The rules are simple: It has to be a pick that has performed right at the bottom of the pack since it was teased. And we’d prefer that it have been teased as the next best thing since sliced bread and iPods, or, in the best of all Turkey worlds, that it was pushed and pushed and pushed over and over by a newsletter without regard for what was happening to the company or stock.

And it has to have been teased in the past year, since our 2010 Turkey was unveiled — that last one, by the way, was SuperMedia (SPMD), a freakishly overleveraged business whose depleting worth eventually became reflected in its horrible stock performance in 2010. SPMD did actually rebound a bit last Winter after attaining Turkey status, but gravity and sanity returned and the stock again is far below where it was when it was “turkeyed.”

And even with those rules, we’ve got lots of attractive candidates this year …

There’s Christian DeHaemer’s Petro Matad (MATD in London, PRTDF on the pink sheets), which he re-touted a few times this year … but that was first recommended and teased by him back in early 2010, so although it’s Turkey-worthy that he pitched it again this year as being at a good price after a fall (after his first tout it went from about 20 pence to 200 pence in 2010, then back to 20 pence again in a spectacular 90% collapse this year, mostly on bad drilling results) it doesn’t really qualify as a 2011 pick. Still, honorable mention because this went from being one of the best performing teaser stocks I’d ever seen … to one of the worst, and in a pretty short period of time.

Likewise, there have been plenty of large, well known flameouts that have had eager newsletters all over ’em before they collapsed, like everyone’s current favorite punching bag Netflix (NFLX). That was an oft-touted pick of the Gardner brothers over at the Motley Fool since at least 2007 — but though they breathlessly took credit for its performance many times in ads this year, and it was also one of the best performing teaser picks ever for a while (it’s still not too bad if you forget about the 1,000% gain they had for a spell — it’s now up 300% or so over the last four years), they didn’t actively tease it as a hot pick much this year. So that’s not ready for trussing, either. Though the fact that David Gardner was still saying that you have “time to get in for the next leg higher” back in April when it was around $250 does perhaps deserve at least a turkey leg.
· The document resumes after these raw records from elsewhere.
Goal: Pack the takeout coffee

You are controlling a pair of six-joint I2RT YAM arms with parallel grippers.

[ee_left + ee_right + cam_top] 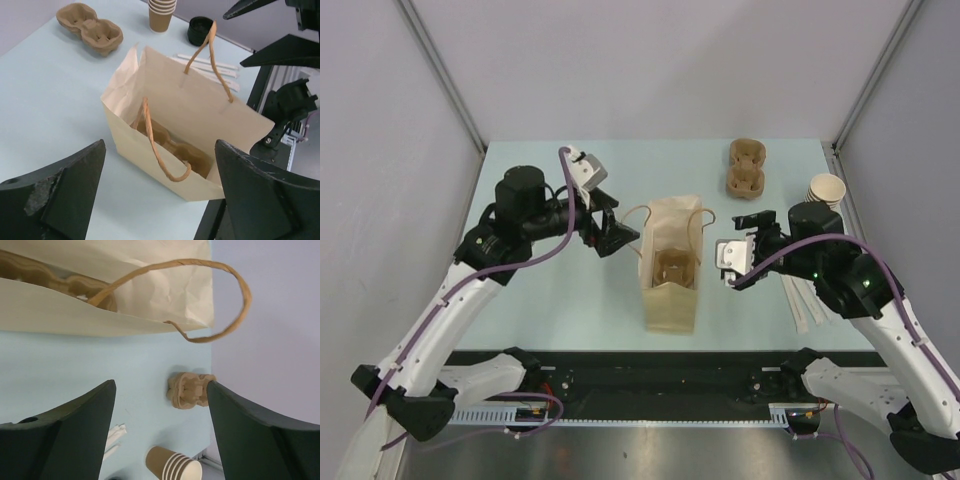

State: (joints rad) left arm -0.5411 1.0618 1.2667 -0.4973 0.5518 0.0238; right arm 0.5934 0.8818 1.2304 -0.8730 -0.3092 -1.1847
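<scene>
**Anna:** Where were the paper cups (827, 190) at that moment?

**Marek:** They stood upright as one stack, each cup nested in the next, at the far right corner of the surface (550, 300). They were brown outside and white inside. No gripper touched them, and they were well apart from the bag.

**Anna:** And the bag itself?

**Marek:** The tan paper bag (670, 310) stood upright near the middle of the surface. Its mouth was open upward and both twisted handles hung free. On its bottom lay a cardboard cup tray (192, 157) (I could not tell whether any cup sat in its holes).

**Anna:** How did the two grippers stand?

**Marek:** The left gripper (160, 144) hung just beside the left side of the bag, near its top edge. Its two fingers were spread wide apart, with nothing between them. The right gripper (161, 384) was close to the right side of the bag. Its fingers were also far apart, and it was empty too.

**Anna:** Was there something more on the surface?

**Marek:** Yes. A second tray (745, 168) of the same cardboard lay at the far edge, to the left of the cups and not touching them. Some long white straws (805, 300) in paper wrappers lay flat on the right side, partly under the right arm, between the cups and the near edge.
</scene>
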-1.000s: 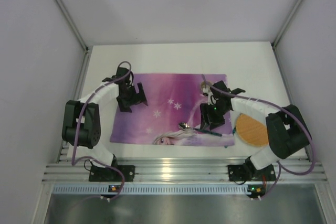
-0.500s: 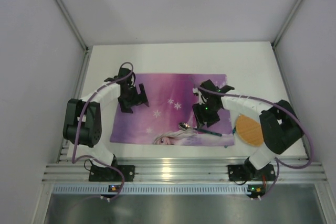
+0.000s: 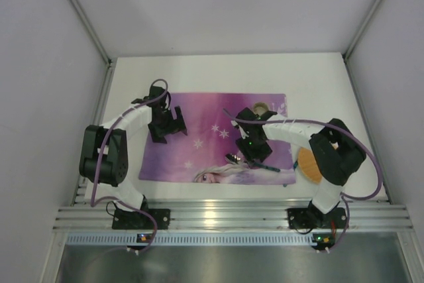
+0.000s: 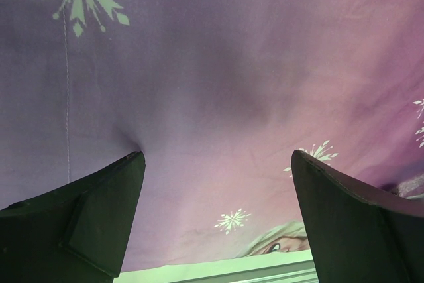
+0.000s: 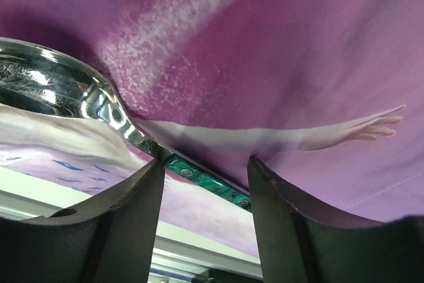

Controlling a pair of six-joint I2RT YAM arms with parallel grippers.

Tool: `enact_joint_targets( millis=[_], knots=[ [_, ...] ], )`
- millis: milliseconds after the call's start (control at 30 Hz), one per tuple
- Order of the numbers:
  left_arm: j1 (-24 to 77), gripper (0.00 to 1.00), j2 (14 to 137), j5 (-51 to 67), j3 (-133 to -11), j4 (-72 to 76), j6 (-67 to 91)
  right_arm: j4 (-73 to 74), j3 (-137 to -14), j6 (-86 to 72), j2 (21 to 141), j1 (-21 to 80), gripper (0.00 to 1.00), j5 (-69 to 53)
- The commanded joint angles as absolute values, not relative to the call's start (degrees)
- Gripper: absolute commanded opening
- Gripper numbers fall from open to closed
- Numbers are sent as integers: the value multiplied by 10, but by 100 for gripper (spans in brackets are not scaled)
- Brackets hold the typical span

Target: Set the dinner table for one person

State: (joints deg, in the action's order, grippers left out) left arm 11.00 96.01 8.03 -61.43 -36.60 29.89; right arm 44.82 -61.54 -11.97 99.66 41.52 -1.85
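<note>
White dinner table (image 3: pixel 318 74) carries a purple placemat (image 3: pixel 212 107). Spoon (image 5: pixel 53 87) lies on the placemat's near right part. Likely light and stiff, with a slick steel bowl. My right pincer (image 5: pixel 205 164) is spread astride its green handle, the best hold. Left pincer (image 4: pixel 217 157) is spread over the placemat's left part, empty.

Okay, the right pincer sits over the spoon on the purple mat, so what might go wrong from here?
1. The right pincer straddles the spoon at its thin neck, flat on the placemat; closing may pinch cloth too, or the neck may slip out.
2. Held that close to the bowl, the spoon could swing or tip when lifted.
</note>
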Motion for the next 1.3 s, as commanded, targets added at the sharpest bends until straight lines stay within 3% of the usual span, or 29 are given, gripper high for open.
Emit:
enact_joint_targets(
  millis=[0, 67, 433, 633, 800, 1267],
  knots=[
    [113, 97, 933, 75, -610, -360, 300, 452, -635, -107, 1006, 424, 52, 15],
    [113, 97, 933, 75, -608, -359, 301, 451, -639, -108, 1009, 424, 51, 18],
    [113, 97, 939, 80, -613, -358, 301, 468, -655, -111, 986, 424, 18, 34],
    [113, 97, 941, 83, -612, -355, 301, 481, -659, -111, 966, 424, 6, 43],
    [113, 97, 943, 83, -611, -353, 300, 494, -678, -131, 962, 423, 0, 48],
    [113, 97, 946, 91, -612, -345, 294, 507, -781, -362, 1058, 389, 0, -60]
  ],
)
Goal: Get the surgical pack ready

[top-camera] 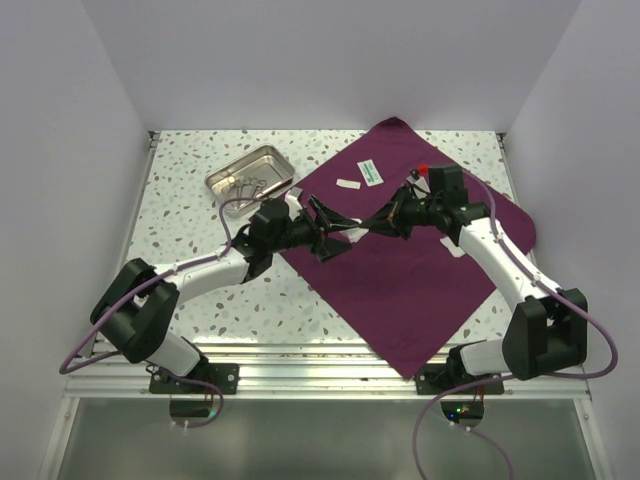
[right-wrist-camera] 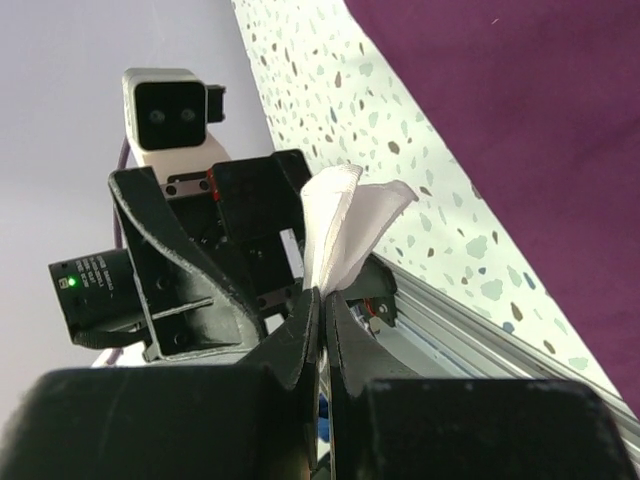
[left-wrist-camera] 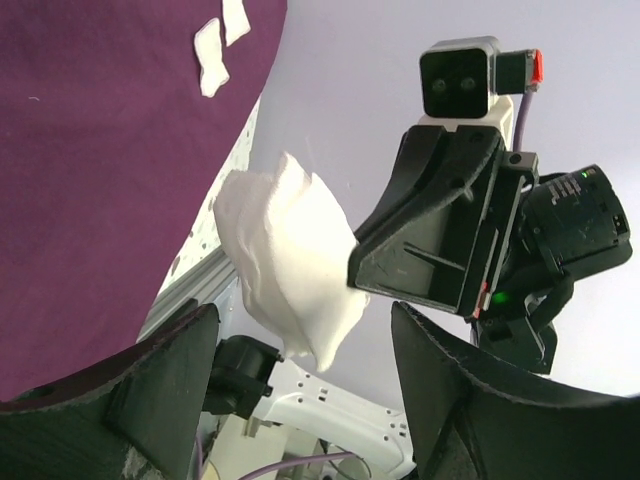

We can spread the Turkey pain around to many of the well-known newsletter publishers — Netflix may not really cut it as a Fool pick in this category, but Dave Gardner was touting Rosetta Stone (RST) as holding the key to China’s future earlier this year, and that’s been just about straight down since the IPO, losing 2/3 of its value and counting.

And over at Cabot Heritage, they promised quick doubles in both Sky-Mobi (MOBI) and LDK Solar (LDK) earlier this year, both of which are instead down by about 75% (and incidentally, both were touted as near-term doublers when they were very close to their highs for the year).

Kent Moors over at Money Map Press was even more aggressive for his Energy Advantage, telling us that his favorite equipment stock in the alternative energy biz, Satcon, should quadruple in 8-12 months … it’s been eight months, and it’s instead down about 80%. Really good gobbler candidate there.

And if we go back a full year, as we should to be fair, we can include Frank Curzio from Stansberry for his Phase 1 predictions of 3,000%+ gains for Groote Resources once they started “tapping” their deposit of manganese … since it doesn’t look like the permitting folks or the native population are all that eager to let them tap that deposit.

Or from Lombardi’s stable, we can note that Mitchell Clark’s touting of last December as the “last chance” to buy Wonder Auto under $10 is surely ready for a ladle of gravy — the stock never actually got up to $10 for even a moment after I wrote about that ad. Like so many other small Chinese companies that enjoyed boom years, Wonder hit accounting problems, was in a trading halt for several months, and got delisted this year … and now trades under one dollar on the pink sheets. Of course, I reluctantly admit that I’ve suggested stinkers that got trapped in the accounting/delisting Chinese stock hell and short-selling cycle, too, so I can’t take too much joy in folks who were overconfident about the compliance of Chinese accounting.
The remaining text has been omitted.